● **ENTRIES SHOWN**
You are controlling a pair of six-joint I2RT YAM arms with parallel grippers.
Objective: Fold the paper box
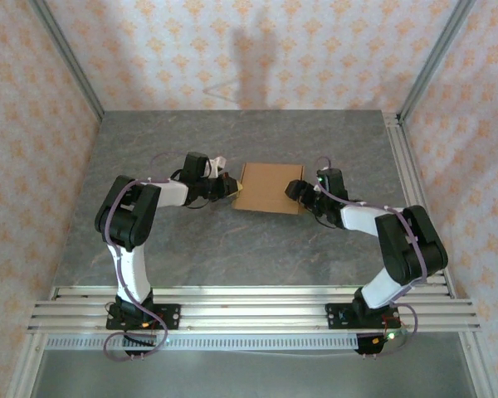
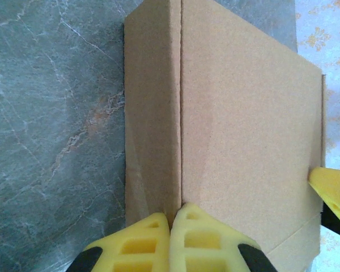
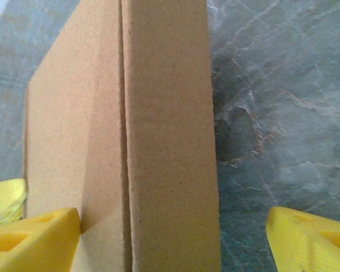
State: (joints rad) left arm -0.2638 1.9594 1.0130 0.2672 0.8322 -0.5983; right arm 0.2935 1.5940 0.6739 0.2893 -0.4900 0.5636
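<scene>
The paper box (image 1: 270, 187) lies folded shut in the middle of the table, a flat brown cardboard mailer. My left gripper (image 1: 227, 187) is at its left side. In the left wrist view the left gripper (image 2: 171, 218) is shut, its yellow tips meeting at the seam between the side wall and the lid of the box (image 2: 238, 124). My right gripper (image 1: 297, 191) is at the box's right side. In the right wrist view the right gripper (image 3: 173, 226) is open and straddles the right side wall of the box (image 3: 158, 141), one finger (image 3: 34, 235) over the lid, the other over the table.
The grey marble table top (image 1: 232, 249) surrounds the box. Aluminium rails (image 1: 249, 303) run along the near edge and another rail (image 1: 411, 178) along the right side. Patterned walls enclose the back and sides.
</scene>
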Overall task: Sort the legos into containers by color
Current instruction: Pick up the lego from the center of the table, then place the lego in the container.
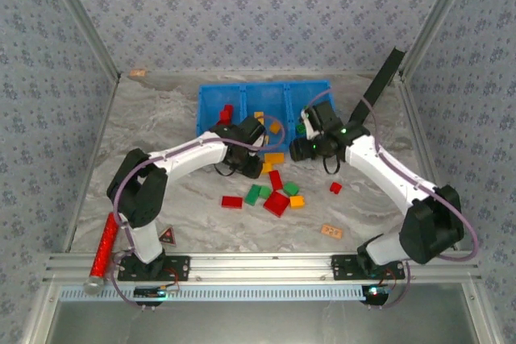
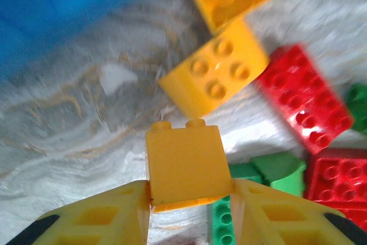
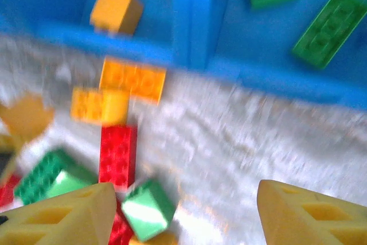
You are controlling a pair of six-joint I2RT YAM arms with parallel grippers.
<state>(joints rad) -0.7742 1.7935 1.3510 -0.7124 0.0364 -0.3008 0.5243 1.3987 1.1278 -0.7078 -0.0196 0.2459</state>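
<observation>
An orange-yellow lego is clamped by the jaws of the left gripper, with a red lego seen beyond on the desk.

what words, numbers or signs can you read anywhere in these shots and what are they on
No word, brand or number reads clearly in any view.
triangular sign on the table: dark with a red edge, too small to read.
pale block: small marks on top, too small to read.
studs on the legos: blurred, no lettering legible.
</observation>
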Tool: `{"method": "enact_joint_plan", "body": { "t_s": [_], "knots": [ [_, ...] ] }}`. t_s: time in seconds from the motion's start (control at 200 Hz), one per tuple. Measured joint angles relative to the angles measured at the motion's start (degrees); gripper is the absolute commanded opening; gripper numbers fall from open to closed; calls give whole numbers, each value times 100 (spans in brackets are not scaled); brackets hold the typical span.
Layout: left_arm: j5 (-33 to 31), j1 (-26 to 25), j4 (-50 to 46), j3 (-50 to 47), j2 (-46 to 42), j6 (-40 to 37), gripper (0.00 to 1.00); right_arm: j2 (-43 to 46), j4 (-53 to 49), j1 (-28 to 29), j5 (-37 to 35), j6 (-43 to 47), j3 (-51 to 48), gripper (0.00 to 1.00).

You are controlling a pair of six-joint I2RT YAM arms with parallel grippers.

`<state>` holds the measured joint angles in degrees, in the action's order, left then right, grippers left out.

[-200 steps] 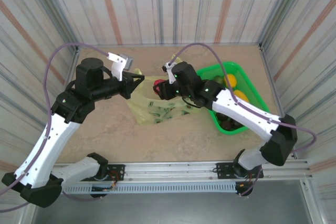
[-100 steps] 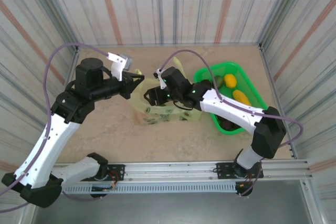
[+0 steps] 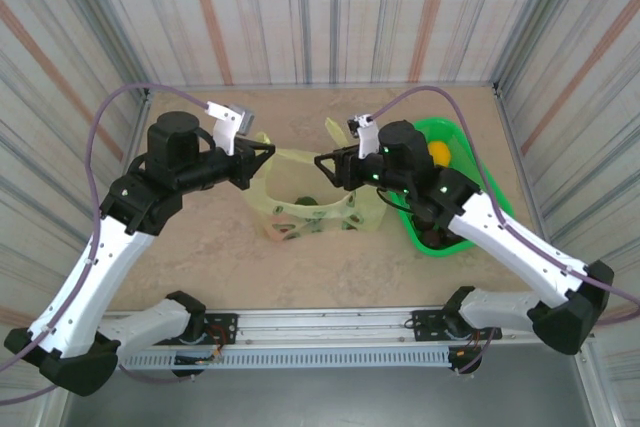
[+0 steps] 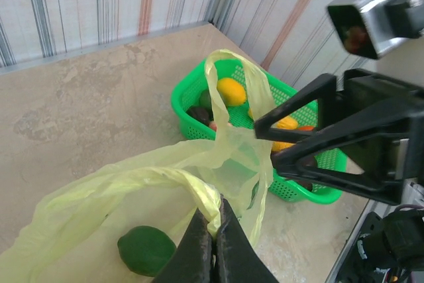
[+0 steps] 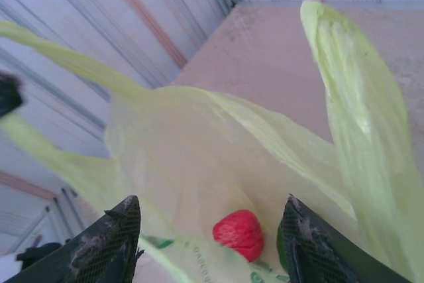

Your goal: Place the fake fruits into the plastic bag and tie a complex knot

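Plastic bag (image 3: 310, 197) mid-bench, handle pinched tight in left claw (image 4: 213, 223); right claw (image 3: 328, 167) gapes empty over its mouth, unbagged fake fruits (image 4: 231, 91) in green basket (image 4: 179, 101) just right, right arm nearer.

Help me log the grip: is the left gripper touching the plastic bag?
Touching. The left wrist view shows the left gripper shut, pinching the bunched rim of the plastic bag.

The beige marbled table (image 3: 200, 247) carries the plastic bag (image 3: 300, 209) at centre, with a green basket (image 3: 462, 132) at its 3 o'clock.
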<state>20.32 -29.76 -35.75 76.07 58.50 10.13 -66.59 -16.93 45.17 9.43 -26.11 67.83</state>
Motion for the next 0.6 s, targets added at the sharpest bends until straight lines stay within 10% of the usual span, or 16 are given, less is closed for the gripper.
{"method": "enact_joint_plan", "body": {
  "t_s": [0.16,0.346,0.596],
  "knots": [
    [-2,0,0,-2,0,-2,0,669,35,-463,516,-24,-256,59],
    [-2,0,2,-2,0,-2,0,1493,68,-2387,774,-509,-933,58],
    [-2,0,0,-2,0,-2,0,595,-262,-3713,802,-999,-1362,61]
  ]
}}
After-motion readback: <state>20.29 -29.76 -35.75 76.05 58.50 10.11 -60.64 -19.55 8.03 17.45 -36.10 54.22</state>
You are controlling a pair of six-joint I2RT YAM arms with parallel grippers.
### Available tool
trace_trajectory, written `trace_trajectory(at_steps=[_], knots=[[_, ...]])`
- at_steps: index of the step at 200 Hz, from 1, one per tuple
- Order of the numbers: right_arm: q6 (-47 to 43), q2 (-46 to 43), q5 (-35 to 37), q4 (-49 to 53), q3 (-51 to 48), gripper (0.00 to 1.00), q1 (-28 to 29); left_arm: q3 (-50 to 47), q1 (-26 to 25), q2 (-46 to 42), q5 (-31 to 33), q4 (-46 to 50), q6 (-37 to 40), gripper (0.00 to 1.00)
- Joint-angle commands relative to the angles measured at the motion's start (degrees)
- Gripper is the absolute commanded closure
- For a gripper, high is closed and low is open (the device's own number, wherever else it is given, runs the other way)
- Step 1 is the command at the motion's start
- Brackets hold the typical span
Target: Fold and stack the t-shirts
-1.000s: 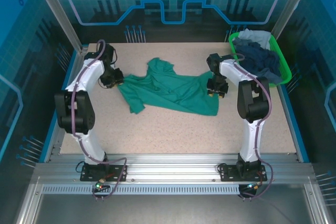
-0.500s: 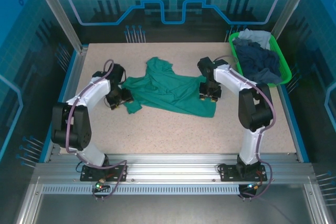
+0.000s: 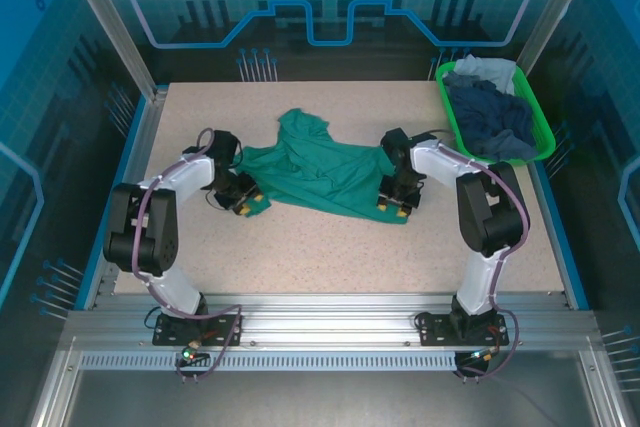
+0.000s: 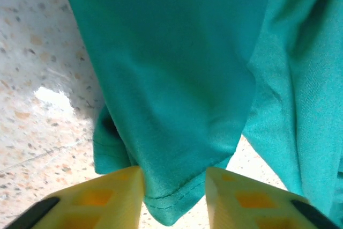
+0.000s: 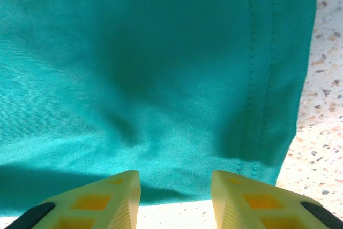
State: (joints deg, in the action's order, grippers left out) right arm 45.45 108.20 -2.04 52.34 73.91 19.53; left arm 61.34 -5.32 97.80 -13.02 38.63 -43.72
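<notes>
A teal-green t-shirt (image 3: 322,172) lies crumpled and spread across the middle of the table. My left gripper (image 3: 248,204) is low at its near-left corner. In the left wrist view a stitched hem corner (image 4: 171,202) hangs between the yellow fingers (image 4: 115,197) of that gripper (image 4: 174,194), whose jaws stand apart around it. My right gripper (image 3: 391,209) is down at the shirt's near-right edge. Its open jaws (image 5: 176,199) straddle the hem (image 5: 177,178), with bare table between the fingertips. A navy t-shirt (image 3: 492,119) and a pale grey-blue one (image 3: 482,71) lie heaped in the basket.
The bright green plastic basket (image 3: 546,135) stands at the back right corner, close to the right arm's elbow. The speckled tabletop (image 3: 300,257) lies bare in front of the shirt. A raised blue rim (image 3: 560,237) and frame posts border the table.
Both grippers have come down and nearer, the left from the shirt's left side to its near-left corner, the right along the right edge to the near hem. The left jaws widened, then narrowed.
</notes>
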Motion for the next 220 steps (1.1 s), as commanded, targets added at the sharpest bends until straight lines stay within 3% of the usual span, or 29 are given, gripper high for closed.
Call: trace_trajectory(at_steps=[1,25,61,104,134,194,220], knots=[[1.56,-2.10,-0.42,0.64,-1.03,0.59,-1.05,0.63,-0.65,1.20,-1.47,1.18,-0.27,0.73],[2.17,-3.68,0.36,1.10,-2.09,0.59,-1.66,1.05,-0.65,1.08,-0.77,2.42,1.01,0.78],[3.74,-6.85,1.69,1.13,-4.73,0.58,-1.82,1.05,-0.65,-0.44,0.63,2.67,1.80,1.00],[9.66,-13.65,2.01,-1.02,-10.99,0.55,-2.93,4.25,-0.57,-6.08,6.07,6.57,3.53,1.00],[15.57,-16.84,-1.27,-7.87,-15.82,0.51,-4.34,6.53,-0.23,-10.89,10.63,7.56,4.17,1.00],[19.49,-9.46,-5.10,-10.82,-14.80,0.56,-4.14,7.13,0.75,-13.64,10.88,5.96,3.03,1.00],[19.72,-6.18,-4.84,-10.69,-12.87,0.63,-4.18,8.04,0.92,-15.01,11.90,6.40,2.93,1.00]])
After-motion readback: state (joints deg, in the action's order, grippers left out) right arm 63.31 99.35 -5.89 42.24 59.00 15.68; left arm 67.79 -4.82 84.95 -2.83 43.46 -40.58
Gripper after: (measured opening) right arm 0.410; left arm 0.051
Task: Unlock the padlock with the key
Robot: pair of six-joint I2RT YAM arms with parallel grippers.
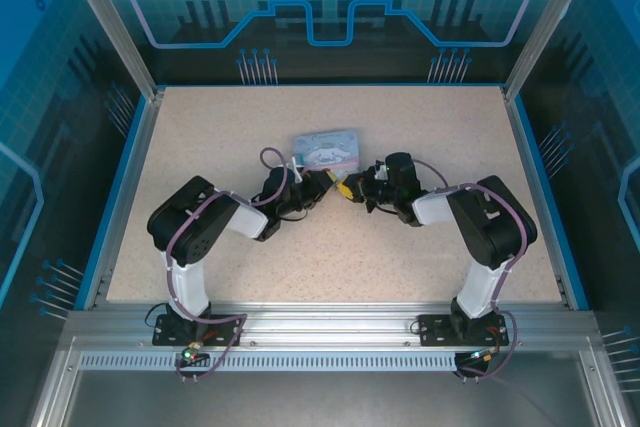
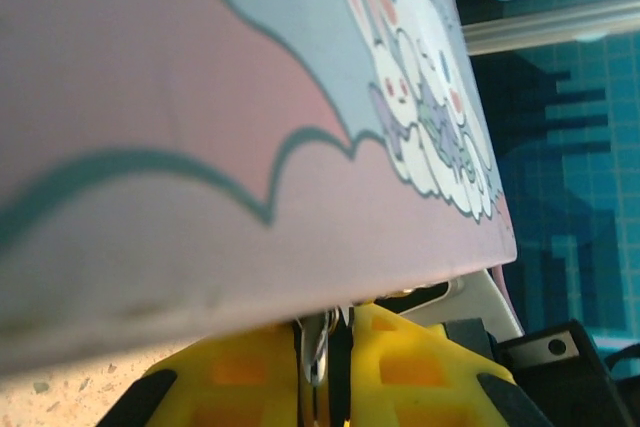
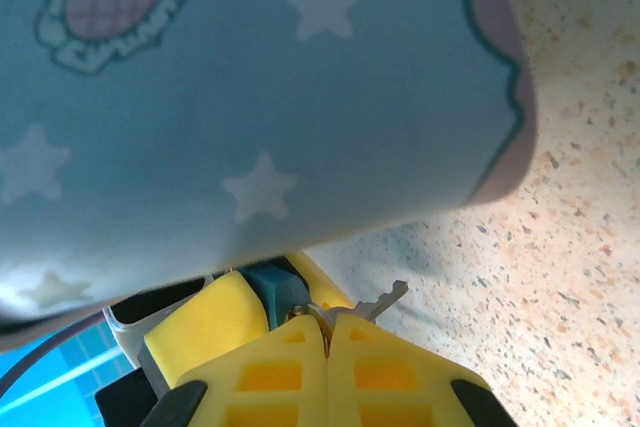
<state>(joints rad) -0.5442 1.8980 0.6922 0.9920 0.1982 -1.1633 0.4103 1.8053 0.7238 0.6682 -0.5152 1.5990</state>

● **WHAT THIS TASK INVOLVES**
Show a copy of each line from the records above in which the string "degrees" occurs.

● **TASK RESULT**
Tool: `{"method": "enact_joint_plan", "body": { "t_s": [_], "knots": [ [_, ...] ] }}`. t_s: time in seconds from the motion's start (control at 200 Hz), one per tuple. Measured joint angles relative to the angles measured at the motion's start (degrees); gripper is the absolute commanded opening; gripper numbers fall from open to closed; calls give whole numbers, each value times 100 (spans in brackets are not scaled); brackets hold the typical span.
`<state>` holds the measured joint angles in degrees, in the action's order, left then right, grippers left out.
- Joint-angle commands relative to the angles measured at the motion's start (degrees)

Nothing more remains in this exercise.